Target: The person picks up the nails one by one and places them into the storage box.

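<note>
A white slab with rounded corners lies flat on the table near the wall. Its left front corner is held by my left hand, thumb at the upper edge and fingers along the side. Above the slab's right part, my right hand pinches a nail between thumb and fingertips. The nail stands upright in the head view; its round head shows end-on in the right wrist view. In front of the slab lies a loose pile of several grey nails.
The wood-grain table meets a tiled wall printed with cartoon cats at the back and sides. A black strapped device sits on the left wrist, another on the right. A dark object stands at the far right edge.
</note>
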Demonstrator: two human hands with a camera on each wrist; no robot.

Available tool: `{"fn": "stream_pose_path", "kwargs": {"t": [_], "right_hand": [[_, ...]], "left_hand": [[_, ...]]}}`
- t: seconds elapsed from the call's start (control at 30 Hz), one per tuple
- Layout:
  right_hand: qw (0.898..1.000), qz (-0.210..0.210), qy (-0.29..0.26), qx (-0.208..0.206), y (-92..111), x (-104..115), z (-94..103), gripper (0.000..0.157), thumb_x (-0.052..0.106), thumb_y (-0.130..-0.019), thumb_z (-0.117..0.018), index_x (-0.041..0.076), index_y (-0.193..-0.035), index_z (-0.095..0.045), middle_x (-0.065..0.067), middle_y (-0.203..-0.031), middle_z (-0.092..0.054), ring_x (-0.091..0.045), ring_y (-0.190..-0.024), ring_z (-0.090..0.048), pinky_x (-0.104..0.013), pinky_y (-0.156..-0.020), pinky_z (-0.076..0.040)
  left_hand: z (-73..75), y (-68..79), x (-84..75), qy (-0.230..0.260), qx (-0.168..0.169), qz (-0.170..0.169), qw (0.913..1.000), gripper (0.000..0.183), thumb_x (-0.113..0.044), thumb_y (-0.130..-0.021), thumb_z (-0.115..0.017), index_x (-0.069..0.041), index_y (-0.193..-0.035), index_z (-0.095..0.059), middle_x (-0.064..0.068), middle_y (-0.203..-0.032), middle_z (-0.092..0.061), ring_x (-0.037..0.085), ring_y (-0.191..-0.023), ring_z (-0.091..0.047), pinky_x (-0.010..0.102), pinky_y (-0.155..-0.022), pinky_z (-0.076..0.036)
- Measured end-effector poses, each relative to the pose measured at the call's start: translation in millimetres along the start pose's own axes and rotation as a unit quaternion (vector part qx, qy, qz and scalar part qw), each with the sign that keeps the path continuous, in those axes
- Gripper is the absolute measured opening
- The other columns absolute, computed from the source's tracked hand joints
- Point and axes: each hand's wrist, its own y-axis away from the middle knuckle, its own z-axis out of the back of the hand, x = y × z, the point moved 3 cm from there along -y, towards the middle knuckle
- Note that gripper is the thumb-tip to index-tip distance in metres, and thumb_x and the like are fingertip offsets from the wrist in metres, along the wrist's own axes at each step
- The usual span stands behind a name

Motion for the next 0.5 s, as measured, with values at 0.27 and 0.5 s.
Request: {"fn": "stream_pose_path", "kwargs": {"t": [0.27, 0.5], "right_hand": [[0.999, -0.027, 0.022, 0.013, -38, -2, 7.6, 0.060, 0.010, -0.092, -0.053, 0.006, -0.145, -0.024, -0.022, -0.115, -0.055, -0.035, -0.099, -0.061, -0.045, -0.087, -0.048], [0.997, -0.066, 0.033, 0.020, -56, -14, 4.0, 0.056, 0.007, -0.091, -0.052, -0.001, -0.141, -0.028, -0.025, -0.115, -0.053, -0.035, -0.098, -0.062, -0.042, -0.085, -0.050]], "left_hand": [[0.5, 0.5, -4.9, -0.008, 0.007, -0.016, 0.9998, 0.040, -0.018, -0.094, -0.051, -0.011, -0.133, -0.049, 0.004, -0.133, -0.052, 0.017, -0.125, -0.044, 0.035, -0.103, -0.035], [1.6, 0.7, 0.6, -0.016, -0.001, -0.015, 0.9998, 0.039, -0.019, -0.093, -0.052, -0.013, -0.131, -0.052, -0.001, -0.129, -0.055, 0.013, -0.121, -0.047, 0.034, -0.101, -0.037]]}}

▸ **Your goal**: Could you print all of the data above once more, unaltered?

▸ **Output below**:
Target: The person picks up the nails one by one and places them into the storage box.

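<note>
A white slab with rounded corners lies flat on the table near the wall. Its left front corner is held by my left hand, thumb at the upper edge and fingers along the side. Above the slab's right part, my right hand pinches a nail between thumb and fingertips. The nail stands upright in the head view; its round head shows end-on in the right wrist view. In front of the slab lies a loose pile of several grey nails.
The wood-grain table meets a tiled wall printed with cartoon cats at the back and sides. A black strapped device sits on the left wrist, another on the right. A dark object stands at the far right edge.
</note>
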Demonstrator: two human hands with a camera on each wrist; no robot.

Available tool: `{"fn": "stream_pose_path", "kwargs": {"t": [_], "right_hand": [[_, ...]], "left_hand": [[_, ...]]}}`
- t: seconds elapsed from the call's start (control at 30 Hz), one per tuple
- Layout:
  right_hand: qw (0.898..1.000), qz (-0.210..0.210), qy (-0.29..0.26), qx (-0.208..0.206), y (-92..111), x (-104..115), z (-94..103), gripper (0.000..0.157), thumb_x (-0.052..0.106), thumb_y (-0.130..-0.019), thumb_z (-0.117..0.018), index_x (-0.041..0.076), index_y (-0.193..-0.035), index_z (-0.095..0.045), middle_x (-0.065..0.067), middle_y (-0.203..-0.031), middle_z (-0.092..0.054), ring_x (-0.091..0.045), ring_y (-0.190..-0.024), ring_z (-0.090..0.048), pinky_x (-0.104..0.013), pinky_y (-0.156..-0.020), pinky_z (-0.076..0.040)
  left_hand: z (-73..75), y (-68..79), x (-84..75), qy (-0.230..0.260), qx (-0.168..0.169), qz (-0.170..0.169), qw (0.913..1.000), gripper (0.000..0.183), thumb_x (-0.113..0.044), thumb_y (-0.130..-0.021), thumb_z (-0.115..0.017), index_x (-0.069..0.041), index_y (-0.193..-0.035), index_z (-0.095..0.059), middle_x (-0.064..0.068), middle_y (-0.203..-0.032), middle_z (-0.092..0.061), ring_x (-0.037..0.085), ring_y (-0.191..-0.023), ring_z (-0.091..0.047), pinky_x (-0.010..0.102), pinky_y (-0.155..-0.022), pinky_z (-0.076..0.036)
- Measured end-effector poses, each relative to the pose measured at the call's start: translation in millimetres along the start pose's own axes and rotation as a unit quaternion (vector part qx, qy, qz and scalar part qw), each with the sign that keeps the path continuous, in those axes
- Gripper is the absolute measured opening
- The other columns absolute, computed from the source's tracked hand joints
- Point and axes: each hand's wrist, its own y-axis away from the middle knuckle, its own z-axis out of the back of the hand, x = y × z, the point moved 3 cm from there along -y, towards the middle knuckle
- Note that gripper is the thumb-tip to index-tip distance in metres, and thumb_x and the like are fingertip offsets from the wrist in metres, along the wrist's own axes at each step
- The usual span stands behind a name

Motion for the next 0.5 s, as measured, with values at 0.27 and 0.5 s.
Request: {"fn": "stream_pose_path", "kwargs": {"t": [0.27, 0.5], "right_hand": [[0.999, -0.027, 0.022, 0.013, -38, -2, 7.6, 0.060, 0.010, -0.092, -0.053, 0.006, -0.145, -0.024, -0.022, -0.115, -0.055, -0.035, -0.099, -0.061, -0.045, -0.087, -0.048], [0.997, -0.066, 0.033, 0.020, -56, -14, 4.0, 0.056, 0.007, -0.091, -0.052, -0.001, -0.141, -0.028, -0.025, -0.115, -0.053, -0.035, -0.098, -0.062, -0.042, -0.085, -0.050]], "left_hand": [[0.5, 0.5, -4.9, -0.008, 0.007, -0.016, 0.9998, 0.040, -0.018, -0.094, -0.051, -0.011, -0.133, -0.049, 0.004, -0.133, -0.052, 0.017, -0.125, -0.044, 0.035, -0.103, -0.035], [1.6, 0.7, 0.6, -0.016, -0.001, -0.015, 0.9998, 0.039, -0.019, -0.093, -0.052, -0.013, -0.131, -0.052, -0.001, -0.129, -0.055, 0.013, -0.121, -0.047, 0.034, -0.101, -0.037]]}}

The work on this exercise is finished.